24 Temmuz 2009

mırıldandıklarımdan

...

annelerin ninnilerinden
spikerlerin haberlerine kadar
yürekte, kitapta ve sokakta yenebilmek yalanı.
anlamak sevgilim, o, bir müthiş bahtiyarlık
anlamak gideni ve gelmekte olanı...

n.hikmet


...


Bir parça mavilik kes patiskandan
İki heceyle an adımı
Bak giden gemilerin rotasında nasılda köpürmekte deniz
Oysa herkes bilir; iz tutmaz asla sular
Söyle, neden unutkan bir Cezayir menekşesi değildir anılar?

t.kurt

21 Temmuz 2009

GÜNEŞ




Bu gece ateşbö-ç-ükleri ne çok
ey yol?
Eski bir evin kapısında asmalı kilit
elleri/n
İki şehri birbirine bağlayan...

2

Ben gece açık bıraktığım kitaplar yüzünden üşürdüm
Ne zaman uyansam
Penceremin önünde unutulmuş sığırcık türküleri
Penceremin önünde iğde kokusu sabahlar...

3

İki raya tutunarak giden bir tren gibidir yalnızlık
Yokluğunsa, kitapların arasında kurutulan gelinciğin yemini
Bu sabah ellerin yağmura dokundu. Tuttum, ellerini öptüm
Ellerin, çiçek açtı. Ellerinle seviştim
Ellerin, ellerim, ellerimiz güneşti...


T.KURT

17 Temmuz 2009

GÜNEBAKAN ŞİİR




'yaban balı özgürlük kokar' bilirim
bilirim nicedir eşek arılarının derdini
bilirim de bulamam ben de
mumların sarı ışıkta parladığı o uzak yeri.

bir boşluk büyür içimde
Van Gogh sarısı bir bela sarar benliğimi
şu erguvan şehrinde
kaybetmişimdir sende kendimi…

t.kurt

15 Temmuz 2009

GÜNEBAKAN





Çıkarı olmadan kimsenin kimseye gülmediği bu üçe al, beşe sat dünyasında, zayıf yanlarının sesini işitmiş, gelmişti buralara ya aradığı cevabı bulamamıştı burada da. Neydi aşk, neydi yaşamak dedikleri? Neredeydi kalbindeki vişne bahçesi? İşte bu cevapsız kalan soruların arasında uyumaya çabalıyordu. Zaman sonra pencerenin aralığından uzayıp giden mavi karanlıklarda o da yitip gitti.

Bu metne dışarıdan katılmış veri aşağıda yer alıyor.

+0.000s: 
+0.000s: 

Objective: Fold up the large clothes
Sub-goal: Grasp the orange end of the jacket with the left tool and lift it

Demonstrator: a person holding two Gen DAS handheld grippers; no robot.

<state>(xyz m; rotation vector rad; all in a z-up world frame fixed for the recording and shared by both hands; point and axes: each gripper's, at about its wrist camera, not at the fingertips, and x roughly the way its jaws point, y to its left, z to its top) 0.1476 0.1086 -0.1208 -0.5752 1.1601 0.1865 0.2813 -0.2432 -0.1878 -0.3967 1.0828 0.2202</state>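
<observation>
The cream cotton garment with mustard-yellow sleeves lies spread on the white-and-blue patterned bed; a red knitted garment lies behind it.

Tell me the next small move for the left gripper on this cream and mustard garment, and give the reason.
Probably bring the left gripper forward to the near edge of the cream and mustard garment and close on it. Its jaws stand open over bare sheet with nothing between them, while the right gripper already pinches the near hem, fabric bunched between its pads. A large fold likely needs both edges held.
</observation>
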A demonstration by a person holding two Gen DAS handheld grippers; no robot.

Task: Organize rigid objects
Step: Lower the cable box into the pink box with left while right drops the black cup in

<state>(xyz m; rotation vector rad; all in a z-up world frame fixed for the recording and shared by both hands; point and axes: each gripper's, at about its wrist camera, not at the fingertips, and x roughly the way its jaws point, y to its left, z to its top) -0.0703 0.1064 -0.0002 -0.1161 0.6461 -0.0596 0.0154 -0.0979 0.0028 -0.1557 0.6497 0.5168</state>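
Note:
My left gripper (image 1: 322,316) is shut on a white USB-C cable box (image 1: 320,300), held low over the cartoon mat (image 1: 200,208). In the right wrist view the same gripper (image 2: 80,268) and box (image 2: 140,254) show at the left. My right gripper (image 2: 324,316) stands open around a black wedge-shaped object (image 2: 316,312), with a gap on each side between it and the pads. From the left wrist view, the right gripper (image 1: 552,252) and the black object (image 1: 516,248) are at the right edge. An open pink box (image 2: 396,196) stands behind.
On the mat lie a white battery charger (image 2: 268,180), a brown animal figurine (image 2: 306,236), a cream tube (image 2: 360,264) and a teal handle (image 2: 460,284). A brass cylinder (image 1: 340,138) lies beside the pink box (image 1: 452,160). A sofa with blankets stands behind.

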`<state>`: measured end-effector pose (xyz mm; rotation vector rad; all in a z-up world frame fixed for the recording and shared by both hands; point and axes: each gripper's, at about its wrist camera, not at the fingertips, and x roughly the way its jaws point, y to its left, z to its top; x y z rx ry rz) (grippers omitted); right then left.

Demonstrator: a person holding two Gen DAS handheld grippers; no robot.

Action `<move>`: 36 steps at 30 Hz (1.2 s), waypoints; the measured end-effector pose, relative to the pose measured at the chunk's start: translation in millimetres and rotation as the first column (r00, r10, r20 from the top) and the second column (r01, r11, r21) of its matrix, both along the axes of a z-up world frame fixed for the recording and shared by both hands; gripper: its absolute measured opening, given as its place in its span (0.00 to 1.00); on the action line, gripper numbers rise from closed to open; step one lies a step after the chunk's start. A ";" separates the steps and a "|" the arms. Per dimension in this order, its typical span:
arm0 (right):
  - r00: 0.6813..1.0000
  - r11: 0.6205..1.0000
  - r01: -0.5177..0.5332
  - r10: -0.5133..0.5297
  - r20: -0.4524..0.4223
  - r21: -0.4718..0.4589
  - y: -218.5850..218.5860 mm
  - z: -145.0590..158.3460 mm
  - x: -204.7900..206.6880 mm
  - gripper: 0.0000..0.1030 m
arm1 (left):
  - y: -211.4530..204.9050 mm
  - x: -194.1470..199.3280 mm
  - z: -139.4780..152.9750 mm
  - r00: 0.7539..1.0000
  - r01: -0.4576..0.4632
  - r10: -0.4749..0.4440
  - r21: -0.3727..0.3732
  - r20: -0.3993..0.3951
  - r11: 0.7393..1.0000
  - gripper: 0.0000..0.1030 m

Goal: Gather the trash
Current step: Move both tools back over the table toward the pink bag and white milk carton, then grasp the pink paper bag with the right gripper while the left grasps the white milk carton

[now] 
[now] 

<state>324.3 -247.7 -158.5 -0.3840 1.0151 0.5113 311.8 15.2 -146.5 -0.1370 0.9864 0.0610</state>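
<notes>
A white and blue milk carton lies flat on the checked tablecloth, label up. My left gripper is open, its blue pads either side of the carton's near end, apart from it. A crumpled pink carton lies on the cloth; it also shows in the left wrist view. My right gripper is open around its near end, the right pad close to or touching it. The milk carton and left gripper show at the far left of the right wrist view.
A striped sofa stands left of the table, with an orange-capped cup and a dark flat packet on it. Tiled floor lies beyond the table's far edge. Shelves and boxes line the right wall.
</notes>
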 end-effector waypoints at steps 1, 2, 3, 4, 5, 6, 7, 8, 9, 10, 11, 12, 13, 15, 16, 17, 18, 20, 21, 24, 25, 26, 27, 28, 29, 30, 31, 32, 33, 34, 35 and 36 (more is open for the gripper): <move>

Düşünde serin bir nisan sabahı yaşlı bir çiftçinin nasırlı avuçları arasında bir ayçiçeği tohumu olarak buldu kendini. Evet, minnacık bir tohumdu yalnızca. Ellerini arandı bulamadı, yüzünü arandı bulamadı, saçlarını arandı bulamadı. Çiftçinin terli avuclarından savrulduğunu hissetti bir tek, döne döne düştüğünü ve de sürülmüş toprağa. ayılıp kendine geldiğinde zifiri karanlıktı dört bir yanı, yıldızları arandı başının üzerinde, bulamadı. Bir yılan tıslayarak geçti yanı başından, korkularının sesini işitti yeniden. Bir başına kalakalmıştı işte bu karanlıkta.uyuyor muydu, ayık mıydı, bilmiyor, ışığın yedi rengini özlüyordu yalnızca. Yeşili, sarıyı, kırmızıyı, maviyi…

Uyandığında iki yeşil yapraktı, nazlı nazlı salınıyordu incecik esen mayıs yelinde. Bir karınca gelip sırtını dayayıvermişti su yeşili gövdesine. “ gökyüzü ne kadar uzak böyle” diye söyleniyordu kendi kendine. Duyuyor ama konuşamıyordu onunla. Sıcak, sımsıcaktı hava, iyice kızdırmıştı güneş. Uzatıp köklerini toprağın derinine bir yudum su arandı. İçtikçe büyüyor, sarı saçları uzuyordu çiçek çiçek. Işığı emiyordu doğa ananın göğsünden, daha bir parıldıyordu o vakit yüzü. Işıkla yatıyor, ışıkla kalkıyor, güne bakıyordu hep. Sevmiyordu gecenin karanlığını, korkuyordu karanlıktan. Başını yere eğip ağlıyordu. Ağladıkça yüreği küçük parçalara bölünüyor, yüzlerce kalbi oluyordu Sabahları serçeler cıvıldayarak uyandırırdı onu. Aç serçelere küçük kalplerini ikram ederdi.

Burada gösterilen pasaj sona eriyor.